Two women in a store, sitting on tall stools, with glass windows behind them
Barbara Hansen, right, discussing the novel “Love & Saffron” with the book’s author Kim Fay in December 2022 at Village Well Books & Coffee in Culver City. Fay modeled a key character after Hansen.
(Gerry Furth-Sides)

In addition to continuing her freelance writing for L.A. Weekly, Saveur, Bon Appétit and other publications after leaving The Times, Hansen maintained two websites, Table Conversation and EatMx, focused on Mexican cuisine. She was also a big Instagram fan and had a devoted following that might have made her the most popular 90-year-old food influencer.

“I think Instagram is fun,” she told Fay. “It’s full of life and it’s an immediate contact with people.”

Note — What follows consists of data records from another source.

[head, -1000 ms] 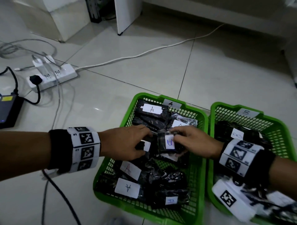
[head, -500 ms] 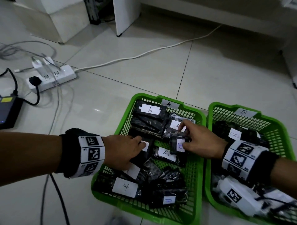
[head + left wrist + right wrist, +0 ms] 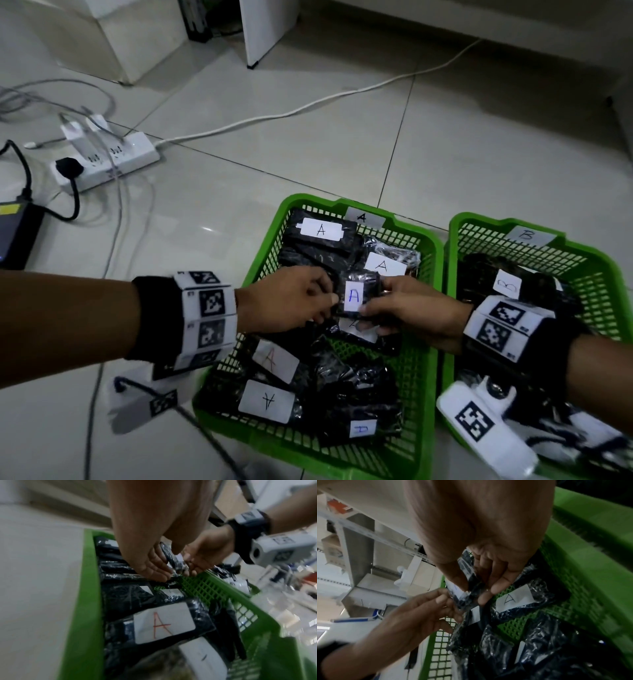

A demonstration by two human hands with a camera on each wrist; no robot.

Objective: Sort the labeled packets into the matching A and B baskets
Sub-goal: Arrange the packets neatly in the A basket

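Observation:
Two green baskets stand side by side on the tiled floor: basket A [image 3: 263, 246] on the left, basket B [image 3: 589, 253] on the right. Both hands hold one black packet [image 3: 356, 279] with a blue "A" label just above basket A. My left hand [image 3: 330, 301] pinches its left edge and my right hand [image 3: 368, 308] pinches its right edge. The left wrist view shows the packet [image 3: 169, 555] between my left fingers [image 3: 154, 568] and the right hand [image 3: 205, 551]. Several black A-labelled packets [image 3: 274, 359] lie in basket A. A B-labelled packet [image 3: 507, 286] lies in basket B.
A white power strip [image 3: 106, 161] with plugs and loose cables lies on the floor at the left, beside a dark device [image 3: 13, 236]. A white cable [image 3: 308, 109] crosses the tiles behind the baskets. White furniture [image 3: 137, 34] stands at the back.
Half a second ago my left hand was lower among basket A's packets while the right held the packet alone. Now both hands grip it, label upright.

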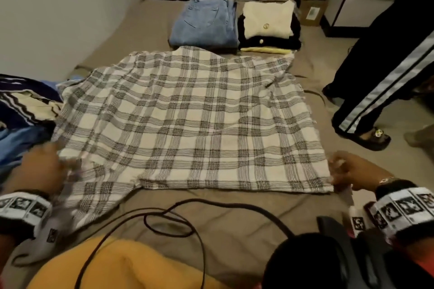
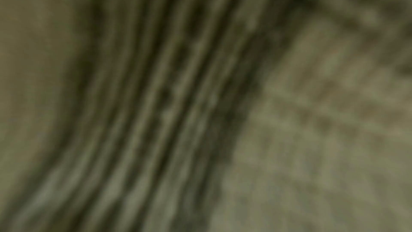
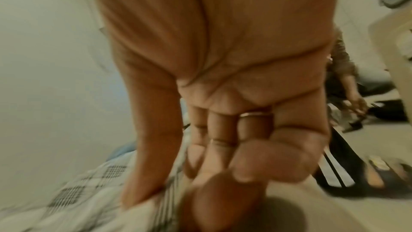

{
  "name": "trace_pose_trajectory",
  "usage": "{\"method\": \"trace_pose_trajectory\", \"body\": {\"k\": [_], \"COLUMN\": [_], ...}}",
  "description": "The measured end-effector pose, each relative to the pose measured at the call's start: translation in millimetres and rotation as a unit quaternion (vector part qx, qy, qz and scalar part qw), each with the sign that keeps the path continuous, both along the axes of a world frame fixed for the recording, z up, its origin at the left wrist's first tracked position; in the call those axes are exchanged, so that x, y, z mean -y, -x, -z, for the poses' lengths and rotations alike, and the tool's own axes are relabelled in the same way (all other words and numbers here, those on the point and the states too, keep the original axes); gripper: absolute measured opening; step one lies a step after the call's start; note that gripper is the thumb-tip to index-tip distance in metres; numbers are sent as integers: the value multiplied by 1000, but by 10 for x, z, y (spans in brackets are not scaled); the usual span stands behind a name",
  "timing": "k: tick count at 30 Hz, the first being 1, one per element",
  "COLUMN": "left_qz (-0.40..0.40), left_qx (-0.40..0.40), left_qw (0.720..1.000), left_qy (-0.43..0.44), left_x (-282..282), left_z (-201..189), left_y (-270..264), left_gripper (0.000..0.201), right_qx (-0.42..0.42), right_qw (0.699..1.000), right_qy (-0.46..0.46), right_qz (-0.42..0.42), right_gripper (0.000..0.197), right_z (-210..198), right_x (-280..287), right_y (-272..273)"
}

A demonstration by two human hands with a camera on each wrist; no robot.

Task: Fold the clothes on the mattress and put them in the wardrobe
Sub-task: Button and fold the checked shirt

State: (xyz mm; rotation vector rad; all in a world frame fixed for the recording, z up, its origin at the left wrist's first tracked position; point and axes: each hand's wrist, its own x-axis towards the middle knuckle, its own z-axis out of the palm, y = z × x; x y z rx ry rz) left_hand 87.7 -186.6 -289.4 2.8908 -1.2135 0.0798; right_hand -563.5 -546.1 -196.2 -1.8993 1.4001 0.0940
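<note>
The mattress (image 1: 145,21), covered in a brown sheet, filled most of the head view. A large grey-and-white checked cloth (image 1: 187,119) lay spread flat across its middle. Beyond the cloth's far edge sat folded blue jeans (image 1: 204,23), and just to their right a stack of folded clothes (image 1: 269,28), cream on top, black beneath, pale yellow lowest. A heap of unfolded clothes (image 1: 21,110) lay at the mattress's left side, touching the checked cloth. A second person's leg (image 1: 380,70) in dark striped trousers stood on the floor to the right. A dark cable (image 1: 178,216) looped over the near sheet. The right hand (image 1: 352,171) pinched the cloth's near right corner, thumb and fingers closed on the fabric. The left hand (image 1: 42,166) was at the near left edge, blurred; its grip could not be determined. The left wrist view showed only blurred fabric.
</note>
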Motion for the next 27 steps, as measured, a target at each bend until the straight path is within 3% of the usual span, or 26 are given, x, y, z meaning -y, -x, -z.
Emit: {"method": "trace_pose_trajectory", "body": {"k": [1,2,4,5,7,8,11,14,16,18,20,21,23,27], "left_qz": [59,147,298,324,324,292,214,206,198,165,143,141,146,104], "left_qx": [38,20,-42,-74,-96,-101,-121,-154,-224,-296,-237,-183,-112,-102], "left_qw": [997,987,953,942,928,927,935,919,904,918,958,972,982,984], "left_qy": [41,62,34,-35,-156,-214,-257,-297,-307,-205,-69,-45,-49,-105], "left_x": [289,409,534,521,479,421,268,184,221,303,429,510,743,1120], "left_z": [-520,-777,-1052,-1003,-880,-813,-773,-803,-860,-975,-1084,-1111,-1118,-893], "left_y": [702,1137,1709,1713,1736,1706,1674,1722,1750,1602,1298,1146,964,570], "left_gripper": [40,30,35,45,60,56,34,35,34,53,62,56,36,55], "right_qx": [-61,-103,-133,-150,-233,-270,-333,-321,-332,-309,-257,-235,-219,-255], "right_qw": [994,977,934,902,826,802,772,765,764,791,840,859,867,883], "right_qy": [85,173,247,258,253,253,225,168,119,95,101,126,190,162], "right_qz": [-21,-71,-221,-312,-446,-469,-493,-532,-540,-519,-467,-438,-405,-359], "right_gripper": [35,36,28,25,29,30,28,26,25,19,13,25,55,85], "right_z": [-81,-147,-245,-237,-89,-42,19,125,276,344,90,-35,-108,224], "right_x": [0,-33,-164,-227,-331,-344,-292,-272,-140,197,373,429,522,733], "right_y": [-48,-123,-345,-445,-575,-589,-586,-509,-440,-523,-835,-1014,-1383,-1510]}}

“She loved and covered food right up to the end,” said her friend and fellow writer and historian Gerry Furth-Sides, who edits the website Local Food Eater. The day before Hansen’s fall, the two were together for a pulao rice demonstration at the downtown L.A. location of Sri Sambangi‘s south Indian restaurant Banana Leaf — “a restaurant she inspired,” Furth-Sides said, after Hansen took daylong cooking lessons at Sambangi’s home and encouraged him to open a place of his own.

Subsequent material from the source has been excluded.